There are also differences over issues that will require sorting. For instance, on the Uniform Civil Code, should it be thrust forcefully into the discourse as a talking point by the Modi government. The Kashmir-based parties will want a demand about the restoration of statehood, if not more, written explicitly into the aims and objects.

But amidst all of this, the Congress has been able to send out a broader message of intent unentangled from the nitty-gritty of intra-party refractions.
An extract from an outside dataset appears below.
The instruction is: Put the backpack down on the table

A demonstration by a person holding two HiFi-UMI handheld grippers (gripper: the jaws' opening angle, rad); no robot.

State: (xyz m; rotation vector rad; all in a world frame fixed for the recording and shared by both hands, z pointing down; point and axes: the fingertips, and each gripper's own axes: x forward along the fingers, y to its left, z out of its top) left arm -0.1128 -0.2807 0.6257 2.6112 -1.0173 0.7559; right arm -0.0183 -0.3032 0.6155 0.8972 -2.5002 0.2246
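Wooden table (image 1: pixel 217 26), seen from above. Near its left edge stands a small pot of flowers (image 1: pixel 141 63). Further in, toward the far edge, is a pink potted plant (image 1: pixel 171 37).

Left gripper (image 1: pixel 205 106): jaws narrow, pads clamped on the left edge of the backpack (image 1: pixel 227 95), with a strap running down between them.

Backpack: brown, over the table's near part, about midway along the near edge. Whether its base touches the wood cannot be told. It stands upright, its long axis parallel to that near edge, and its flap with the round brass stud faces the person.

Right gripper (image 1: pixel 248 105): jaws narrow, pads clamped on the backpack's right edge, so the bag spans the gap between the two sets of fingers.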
It is that the party is willing to surprise the grouping with how far it may be willing to go in order to secure and sustain unity ahead of the next general election.

Kharge is believed to have told interlocutors repeatedly during the talks that the Congress is not in it hungry to grab power for itself, and that its alarm and concern at the “assault on democracy, institutions and the Constitution” are “genuine” and “necessitate a more generous outlook” in terms of accommodating others.

“The signals emerging from the Congress leadership are very encouraging and reassuring,” a top RJD leader told The Telegraph. “If the main Opposition party invests such sentiment in this exercise, we take it as a very positive sign.”

A question was popped by someone towards the end of the media interaction about what the seat-sharing formula might be, or how it would be arrived at. The silence that echoed back spoke to the rank premature nature of the query.

Mumbai might offer the beginnings of clarity, that’s how far Bangalore has yet pushed the unity enterprise called INDIA.